Heartrending decisions, all of them. It's long, or I would post...I'll send though. This prose was tighter(which, ok, good thing) but in some cases I think some of the angles got lost, and I like the angles.Like Simon likes gritty, urban, carrots. I can't believe they thought I made myself too cool in that version. I was totally the butt. A man has to throw up so he can't sleep with me. Yep, all about the glamour. Whatever.
The Mayor ,'End of Days'
The Great Write Way
A place for Buffistas to discuss, beta and otherwise deal and dish on their non-fan fiction projects.
I thought you were cool...
Carrots are gritty? Now I'm picturing Bugs Bunny as Sam Spade.
Aiee, contest entries.
Just got my entries back from that First Kiss contest. IOW, I didn't make the finals. Woe! But on the whole I got nice feedback, and since the scene from Anna's story is hardly past rough draft stage, I was happy that my judges A) found a lot to like about it, and B) agreed on what they thought needed work.
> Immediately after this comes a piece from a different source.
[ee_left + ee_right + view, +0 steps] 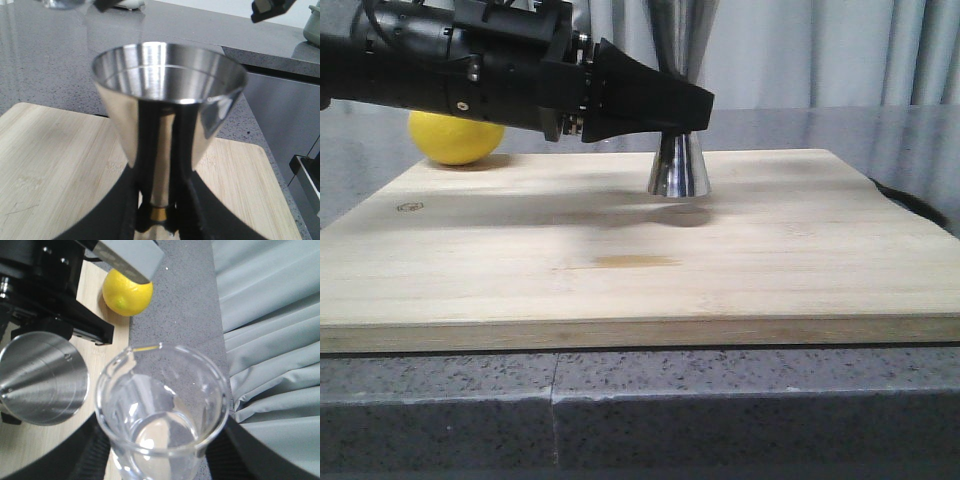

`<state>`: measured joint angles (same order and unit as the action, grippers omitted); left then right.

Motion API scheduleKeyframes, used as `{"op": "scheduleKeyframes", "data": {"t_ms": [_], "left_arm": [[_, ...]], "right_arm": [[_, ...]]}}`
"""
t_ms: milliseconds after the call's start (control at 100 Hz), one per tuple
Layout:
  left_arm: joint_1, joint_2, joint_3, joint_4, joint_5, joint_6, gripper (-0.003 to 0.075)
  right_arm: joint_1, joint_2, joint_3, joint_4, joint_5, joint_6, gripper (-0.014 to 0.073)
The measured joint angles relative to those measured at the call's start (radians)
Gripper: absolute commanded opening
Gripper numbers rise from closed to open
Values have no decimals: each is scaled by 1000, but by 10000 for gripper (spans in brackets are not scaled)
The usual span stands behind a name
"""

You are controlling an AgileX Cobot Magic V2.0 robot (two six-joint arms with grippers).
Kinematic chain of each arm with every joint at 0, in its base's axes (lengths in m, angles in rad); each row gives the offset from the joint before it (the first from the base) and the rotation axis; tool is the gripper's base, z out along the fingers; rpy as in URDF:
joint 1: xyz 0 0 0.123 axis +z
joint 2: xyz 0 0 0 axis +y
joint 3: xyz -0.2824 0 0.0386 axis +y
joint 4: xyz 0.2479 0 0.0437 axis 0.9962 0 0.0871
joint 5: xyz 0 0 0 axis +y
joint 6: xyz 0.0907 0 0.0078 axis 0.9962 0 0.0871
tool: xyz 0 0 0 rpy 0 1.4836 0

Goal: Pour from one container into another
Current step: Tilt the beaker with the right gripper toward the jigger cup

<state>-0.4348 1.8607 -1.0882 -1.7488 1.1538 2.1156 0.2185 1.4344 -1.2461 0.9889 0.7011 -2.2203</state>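
Observation:
The steel jigger (680, 170) stands upright on the wooden board (620, 260), towards its far side. My left gripper (682, 108) reaches in from the left and is shut on its narrow waist. In the left wrist view, both black fingers press the jigger (165, 80) at its gold band (159, 214). The jigger's cup is open and looks empty. My right gripper (162, 457) is shut on the clear glass beaker (162, 405) and holds it in the air, above and beside the jigger (42, 377). The beaker's spout (134, 351) faces the lemon. I cannot tell whether the beaker holds liquid.
A yellow lemon (455, 138) lies at the board's far left corner, also seen as lemon (127, 292). The board rests on a grey speckled counter (720, 410). Grey curtains (270, 340) hang behind. The left arm's black body (470, 60) spans the upper left.

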Motion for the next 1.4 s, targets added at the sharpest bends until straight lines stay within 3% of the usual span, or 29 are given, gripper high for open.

But I'm so annoyed by one of my Lucy judges I'm thinking of complaining to the coordinator. If I followed her line edit suggestions I wouldn't have a historical voice anymore, and Lucy and James would talk like a pair of 21st century business consultants. But that's not my actual complaint--she knocked off points for using first person, complained about my POV choice every chance she got on the comment sheet, and spent a whole page telling me I must rewrite or put the manuscript away, because editors and agents hate first person POV, and the only way it'd ever sell is if I were already a NYT bestseller.
Is first person a tough sell in today's romance market? Hells, yeah. But markets are funny. If someone writes a runaway bestseller first person historical romance, editors and agents will be falling all over each other to find more of them. And in general, while I think it's certainly valid for a contest judge to make a comment like, "You know your setting and/or topic and/or POV choice is a tough sell, right?", I don't think it's valid for them to deduct points for it. Let editors and agents decide what's marketable--judges are supposed to decide what's good.
Anyway, I think this judge allowed a personal bias to show inappropriately, but I'm letting myself cool down and asking advice from folks in my RWA chapter before I do anything.
I'm not sure about the gritty carrots...I just have a Bob likes Carrots compulsion in re the Simonverse. I can't even write "falling" cause I'm all "Ooh, David Simon wrote that you don't physically hit the ground after being shot. Your brain just thinks you should. Unless you're loaded, and don't know you've been hit." Literally. My first thought. Crime writers don't have fangirls! I need to stop it.
Okay, sorry, no more crit here. I have this big love/hate thing going on with it.
Susan, sounds she like definitely went overboard. Sorry about the not-winning. But you can be glad she's not one of the editors/agents you're targeting, right?
WDC, wrod. Part of me wishes I were better at it, and part of me thinks getting jazzed about what I read is one of my great strengths, and that some of the critics are kind of dispassionate.
Susan, sounds she like definitely went overboard. Sorry about the not-winning. But you can be glad she's not one of the editors/agents you're targeting, right?
Totally. And I think what I'll do is wait till Monday, and then send a politely worded note to the contest coordinator praising her hard work, talking about the great and helpful feedback I got from most of the judges, and then saying that while I don't want to raise a fuss or change the results or anything, I think she should know for next year's contest that Judge So-and-So is deducting inappropriately, IMO, and explain why.
Erika! Just popping in to add my congratulations! I haven't had a chance to read the article yet but plan to later tonight.
It's a great piece, Erika. Everything I read of yours makes me more impatient for that book.